Install Imply Enterprise on Linux
This document describes how to install the binary distribution of Imply on Linux. This is a basic, self-hosted deployment that leaves the provisioning and bootstrapping of the cluster nodes to you.
If you have Kubernetes expertise and infrastructure, we recommend deploying Imply Enterprise (formerly Imply Private) on Kubernetes. Use the installation described here if you cannot use Kubernetes or Imply Hybrid (formerly Imply Cloud).
Overview
To deploy Imply Enterprise on Linux, start by installing an Imply Manager and Imply Agent. Imply Agents become the master, query, and data nodes in your cluster, as administered by Imply Manager. For information about cluster nodes, see Design.
If you want to run Imply Enterprise on machines shared with other services, Imply recommends that you either use Kubernetes or some form of virtualization.
In addition to Imply Enterprise, Manager, and Agent, a complete Imply deployment includes the following components as depicted in the image:
MySQL or PostgreSQL for metadata storage. Imply recommends that you use a version that supports instant ADD COLUMN semantics, such as MySQL 8. MariaDB and other MySQL-compatible or PostgreSQL-compatible databases aren't supported. The metadata store user requires
ALL
privileges:GRANT ALL PRIVILEGES ON druid.* TO druid;
A ZooKeeper ensemble for server coordination
A distributed storage system to serve as Druid's deep storage—for example S3, GCS, HDFS, NFS
Imply supports ZooKeeper version 3.5. For information about ZooKeeper version 3.5, see ZooKeeper 3.5 Release Notes.
Distribution archive versioning
The distribution consists of two independently versioned archives:
- Imply Manager distribution:
imply-manager-2024.10.2
- Imply Agent distribution:
imply-agent-v7
There are a few points to note regarding this versioning:
- While the Manager archive version corresponds to the Imply software it is distributed with, the Manager distribution archive is not bound to that version. That is, you can typically upgrade the Imply cluster to a later version without updating the Manager version.
- Occasionally, a change in a subsequent version of the Imply software may necessitate an update to the Imply Manager software, as installed here. You may wish to upgrade to access new features in the Manager as well. However, it is not typically required for a routine update of a cluster with the latest Imply software version.
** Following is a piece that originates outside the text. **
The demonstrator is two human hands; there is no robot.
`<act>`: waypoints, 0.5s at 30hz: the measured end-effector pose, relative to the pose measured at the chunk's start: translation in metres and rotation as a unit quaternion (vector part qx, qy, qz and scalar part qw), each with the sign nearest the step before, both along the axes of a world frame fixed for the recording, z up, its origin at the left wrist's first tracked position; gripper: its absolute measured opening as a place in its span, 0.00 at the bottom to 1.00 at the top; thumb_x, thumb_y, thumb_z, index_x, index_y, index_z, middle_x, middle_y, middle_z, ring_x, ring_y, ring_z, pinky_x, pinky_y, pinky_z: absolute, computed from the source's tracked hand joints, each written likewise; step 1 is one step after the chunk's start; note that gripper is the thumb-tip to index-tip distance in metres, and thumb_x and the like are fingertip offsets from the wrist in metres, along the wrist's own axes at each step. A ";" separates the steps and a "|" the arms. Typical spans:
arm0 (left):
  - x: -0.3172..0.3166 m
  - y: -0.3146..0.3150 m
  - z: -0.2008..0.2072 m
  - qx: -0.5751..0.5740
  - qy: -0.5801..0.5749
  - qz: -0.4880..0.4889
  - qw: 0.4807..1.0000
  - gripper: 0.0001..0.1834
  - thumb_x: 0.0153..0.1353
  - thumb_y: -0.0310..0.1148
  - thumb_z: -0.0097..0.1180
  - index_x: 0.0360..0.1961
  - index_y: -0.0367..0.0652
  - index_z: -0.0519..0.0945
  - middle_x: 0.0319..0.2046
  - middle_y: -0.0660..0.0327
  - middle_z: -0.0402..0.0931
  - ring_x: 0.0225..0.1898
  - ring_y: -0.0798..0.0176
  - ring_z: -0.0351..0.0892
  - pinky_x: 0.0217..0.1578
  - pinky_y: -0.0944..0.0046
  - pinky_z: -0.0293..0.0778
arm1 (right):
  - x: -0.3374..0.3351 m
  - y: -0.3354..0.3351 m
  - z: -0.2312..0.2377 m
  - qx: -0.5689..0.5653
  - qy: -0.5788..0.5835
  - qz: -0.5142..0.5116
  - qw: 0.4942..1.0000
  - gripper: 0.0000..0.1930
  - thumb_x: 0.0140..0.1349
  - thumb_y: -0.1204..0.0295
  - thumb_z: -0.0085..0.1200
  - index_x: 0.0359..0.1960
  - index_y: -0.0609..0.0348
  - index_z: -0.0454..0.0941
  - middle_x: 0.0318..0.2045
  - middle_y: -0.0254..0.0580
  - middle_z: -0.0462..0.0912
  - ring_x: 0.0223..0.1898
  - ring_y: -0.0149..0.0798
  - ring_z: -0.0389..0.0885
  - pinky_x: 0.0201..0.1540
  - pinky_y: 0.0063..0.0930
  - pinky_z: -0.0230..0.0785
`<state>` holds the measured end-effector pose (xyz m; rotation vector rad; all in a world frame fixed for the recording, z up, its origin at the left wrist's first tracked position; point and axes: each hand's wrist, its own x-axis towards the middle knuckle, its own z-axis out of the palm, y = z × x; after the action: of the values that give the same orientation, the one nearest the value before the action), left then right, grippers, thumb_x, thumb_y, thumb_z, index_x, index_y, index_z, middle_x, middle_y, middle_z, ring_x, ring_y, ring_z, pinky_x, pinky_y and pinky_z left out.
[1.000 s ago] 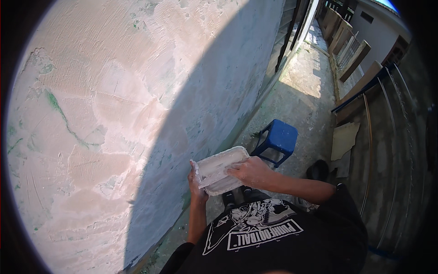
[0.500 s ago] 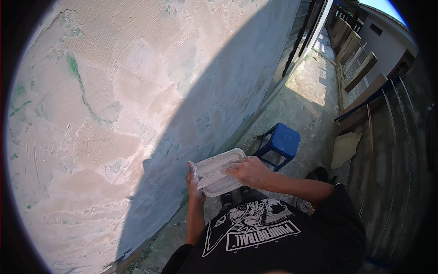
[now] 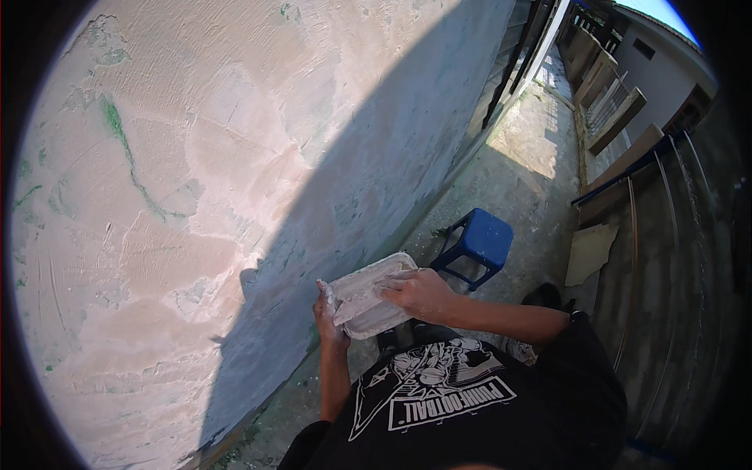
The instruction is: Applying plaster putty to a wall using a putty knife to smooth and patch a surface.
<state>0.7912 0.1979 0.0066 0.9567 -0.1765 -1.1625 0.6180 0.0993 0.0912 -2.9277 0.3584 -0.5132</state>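
My left hand (image 3: 330, 321) grips the left end of a shallow rectangular tray (image 3: 397, 318), its thumb over the rim. The tray is pale and smeared with white plaster. Inside it lies a flat, plaster-coated scraper (image 3: 352, 305), slanting across the tray. My right hand (image 3: 423, 294) is closed on the scraper's right end, fingers down in the tray; most of its grip is covered. White residue shows on the fingers of both hands. The tray is at waist height, beside the patchy plastered wall (image 3: 211, 196).
A blue plastic stool (image 3: 484, 239) stands on the concrete floor (image 3: 521, 215) just beyond the tray. On the right, thin rods (image 3: 633, 258) and a broken pale board (image 3: 591, 254) lean by a dark wall. The passage continues far right past low walls.
The view has shifted slightly, so the wall, stool and tray sit a little differently. Both hands keep their hold; the right hand and scraper have barely moved within the tray.
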 end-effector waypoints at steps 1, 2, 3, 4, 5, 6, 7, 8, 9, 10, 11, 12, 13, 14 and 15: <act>0.000 -0.001 -0.001 0.001 0.000 0.000 1.000 0.29 0.65 0.56 0.42 0.40 0.35 0.74 0.36 0.54 0.78 0.35 0.60 0.80 0.39 0.59 0.77 | 0.000 0.001 0.001 0.001 0.000 0.000 1.000 0.14 0.47 0.74 0.53 0.38 0.54 0.76 0.31 0.39 0.81 0.31 0.42 0.83 0.32 0.35 0.75; -0.001 -0.002 -0.002 0.025 0.010 0.018 0.999 0.29 0.65 0.55 0.42 0.40 0.35 0.74 0.35 0.54 0.78 0.35 0.60 0.80 0.39 0.59 0.77 | -0.001 0.004 0.005 0.031 0.063 0.005 0.998 0.13 0.47 0.75 0.52 0.38 0.54 0.76 0.30 0.40 0.81 0.31 0.43 0.83 0.31 0.36 0.75; -0.001 -0.003 -0.003 0.049 0.020 0.036 0.998 0.28 0.65 0.55 0.42 0.40 0.35 0.74 0.35 0.54 0.78 0.35 0.59 0.80 0.39 0.59 0.77 | -0.003 0.006 0.008 0.061 0.125 0.009 0.990 0.13 0.47 0.75 0.52 0.37 0.55 0.76 0.29 0.40 0.81 0.31 0.43 0.82 0.31 0.36 0.75; 0.001 -0.002 -0.003 0.050 0.020 0.035 0.998 0.28 0.65 0.55 0.42 0.40 0.35 0.74 0.35 0.54 0.78 0.35 0.59 0.80 0.39 0.59 0.77 | -0.004 0.006 0.009 0.062 0.126 0.009 0.990 0.13 0.47 0.75 0.52 0.37 0.55 0.76 0.29 0.40 0.81 0.31 0.43 0.82 0.31 0.36 0.75; 0.002 -0.002 -0.003 0.040 0.024 0.042 0.998 0.28 0.65 0.55 0.42 0.40 0.35 0.74 0.35 0.54 0.78 0.35 0.59 0.80 0.39 0.59 0.77 | -0.005 0.007 0.010 0.074 0.095 0.003 0.993 0.13 0.47 0.75 0.52 0.37 0.55 0.76 0.29 0.40 0.81 0.30 0.44 0.82 0.30 0.37 0.75; 0.002 -0.002 -0.002 0.029 0.028 0.050 0.998 0.28 0.65 0.54 0.42 0.40 0.35 0.74 0.35 0.54 0.78 0.35 0.59 0.80 0.39 0.59 0.77 | -0.007 0.007 0.011 0.086 0.064 -0.002 0.994 0.13 0.46 0.76 0.52 0.36 0.55 0.76 0.29 0.40 0.81 0.30 0.44 0.82 0.30 0.37 0.74; 0.002 -0.003 -0.001 0.030 0.029 0.049 0.998 0.28 0.65 0.54 0.42 0.40 0.35 0.74 0.35 0.54 0.78 0.35 0.59 0.80 0.39 0.59 0.77 | -0.009 0.008 0.008 0.087 0.065 -0.003 0.994 0.13 0.46 0.76 0.52 0.36 0.55 0.76 0.29 0.40 0.81 0.30 0.44 0.82 0.30 0.37 0.74; 0.003 -0.003 0.000 0.042 0.029 0.045 0.998 0.27 0.65 0.54 0.42 0.39 0.36 0.74 0.34 0.55 0.78 0.34 0.60 0.80 0.38 0.59 0.77 | -0.011 0.010 0.004 0.072 0.072 0.008 0.995 0.14 0.46 0.76 0.53 0.37 0.55 0.76 0.28 0.40 0.81 0.30 0.44 0.82 0.30 0.37 0.74; 0.004 -0.004 0.001 0.053 0.027 0.041 0.997 0.27 0.65 0.54 0.42 0.38 0.36 0.74 0.34 0.55 0.78 0.34 0.60 0.80 0.37 0.60 0.77 | -0.010 0.011 0.003 0.057 0.079 0.018 0.995 0.14 0.46 0.76 0.53 0.38 0.54 0.77 0.28 0.40 0.81 0.29 0.44 0.82 0.30 0.37 0.74; 0.004 -0.004 0.000 0.053 0.026 0.039 0.997 0.27 0.65 0.54 0.42 0.38 0.36 0.74 0.34 0.55 0.78 0.34 0.60 0.80 0.37 0.60 0.77 | -0.010 0.011 0.004 0.058 0.078 0.016 0.995 0.14 0.46 0.76 0.53 0.38 0.54 0.77 0.28 0.40 0.81 0.29 0.44 0.82 0.30 0.37 0.74; 0.003 -0.003 -0.002 0.069 0.024 0.040 0.997 0.26 0.65 0.54 0.42 0.37 0.37 0.74 0.33 0.56 0.78 0.33 0.61 0.80 0.36 0.60 0.77 | -0.010 0.010 0.007 0.076 0.101 0.009 0.992 0.15 0.46 0.76 0.53 0.39 0.54 0.77 0.28 0.40 0.81 0.29 0.44 0.82 0.30 0.37 0.74; 0.003 -0.002 -0.004 0.085 0.022 0.042 0.995 0.26 0.65 0.54 0.42 0.36 0.38 0.75 0.32 0.57 0.78 0.32 0.61 0.79 0.36 0.61 0.77 | -0.010 0.011 0.010 0.094 0.124 0.005 0.988 0.16 0.45 0.77 0.53 0.40 0.53 0.77 0.28 0.40 0.81 0.29 0.45 0.82 0.30 0.37 0.74; 0.004 -0.002 -0.006 0.086 0.022 0.041 0.995 0.26 0.65 0.54 0.42 0.36 0.38 0.75 0.32 0.57 0.78 0.32 0.61 0.79 0.36 0.61 0.77 | -0.010 0.013 0.012 0.096 0.124 0.004 0.988 0.16 0.45 0.77 0.53 0.40 0.53 0.77 0.28 0.40 0.81 0.29 0.45 0.82 0.30 0.37 0.74; 0.004 -0.002 -0.009 0.066 0.022 0.051 0.996 0.25 0.65 0.53 0.43 0.35 0.38 0.75 0.31 0.58 0.78 0.32 0.62 0.79 0.35 0.62 0.77 | -0.010 0.015 0.013 0.096 0.084 -0.003 0.992 0.16 0.45 0.77 0.53 0.40 0.53 0.77 0.28 0.40 0.82 0.29 0.45 0.82 0.30 0.38 0.74; 0.004 -0.003 -0.011 0.044 0.023 0.055 0.997 0.25 0.65 0.53 0.43 0.34 0.39 0.75 0.31 0.58 0.78 0.31 0.63 0.79 0.35 0.62 0.76 | -0.011 0.018 0.015 0.095 0.045 -0.015 0.994 0.17 0.45 0.77 0.53 0.40 0.53 0.77 0.28 0.40 0.82 0.29 0.45 0.82 0.30 0.38 0.74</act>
<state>0.7948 0.1946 -0.0047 1.0040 -0.0347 -1.0976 0.6065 0.1171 0.1058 -2.7709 0.4360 -0.3325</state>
- Imply agents follow a simple versioning scheme, such as
v1
,v2
, and so on. Like the Manager, agent versions are not necessarily bound to an Imply software version; that is, you can update the cluster to a later version without updating the agent. However, it is possible, although relatively rare, that an update to a new Imply version will first require an update to a particular Imply agent version.
Imply Enterprise on Ubuntu is supported by Imply Agent v2 and above.
Supported architectures and Linux distributions
Starting with Imply Manager 2024.09
and Imply Agent v7, Imply Enterprise supports both x86 and ARM architectures. Previous versions only support x86 architecture.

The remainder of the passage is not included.